Final answer:
Medicare typically plays the role of the secondary payer when an individual has another health insurance policy. The primary insurance pays first for healthcare costs, with Medicare covering remaining eligible expenses according to its program rules.
Step-by-step explanation:
When a person is covered by two health policies, and one of these is Medicare, Medicare will often act as the secondary payer. This means that the other insurance policy, known as the primary payer, pays first. Medicare then may pay costs that the primary insurance didn't cover, subject to its coverage rules and limits.

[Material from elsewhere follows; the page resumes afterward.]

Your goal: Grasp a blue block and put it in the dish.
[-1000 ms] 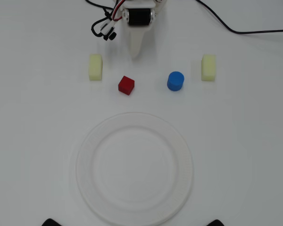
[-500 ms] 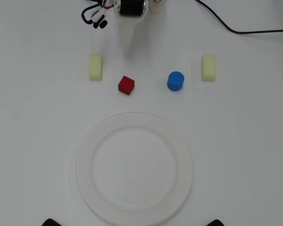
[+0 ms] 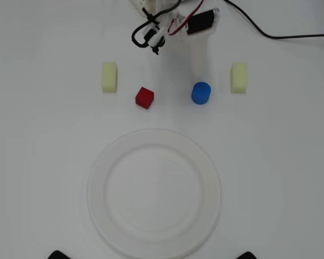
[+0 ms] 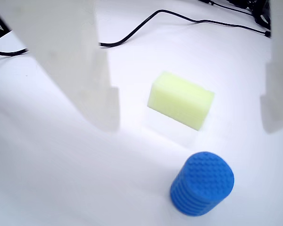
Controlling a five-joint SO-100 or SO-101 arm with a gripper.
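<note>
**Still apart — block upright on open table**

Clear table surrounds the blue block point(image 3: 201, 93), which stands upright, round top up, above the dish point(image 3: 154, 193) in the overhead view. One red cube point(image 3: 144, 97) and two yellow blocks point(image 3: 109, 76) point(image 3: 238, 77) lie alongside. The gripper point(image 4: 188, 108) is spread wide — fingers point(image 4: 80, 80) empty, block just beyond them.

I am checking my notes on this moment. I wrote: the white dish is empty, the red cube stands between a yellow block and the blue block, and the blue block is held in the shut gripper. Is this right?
Not quite. The blue block is not held: in the wrist view it stands free on the table, and the gripper is open above it. The dish is empty, and the red cube does stand between the left yellow block and the blue block.
</note>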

Medicare was established in 1965 to help citizens 65 and older, as well as younger people with certain disabilities, meet their medical care needs. It is a significant program, covering a considerable number of people and involves substantial government spending. In cases where beneficiaries have multiple health insurance coverages, coordination of benefits rules determine which insurer pays first.
As per the standard practices, the primary insurance plan, which could be through an employer or purchased individually, initially covers the eligible healthcare expenses. Once claims have been made to the primary insurance, Medicare steps in as the secondary payer to cover any remaining eligible costs. In situations where the primary insurance is through a current employer and the company has more than 20 employees, the employer's plan pays first. If the employer's plan doesn't cover all the costs, Medicare will pay its share of the Medicare-approved amounts for covered services.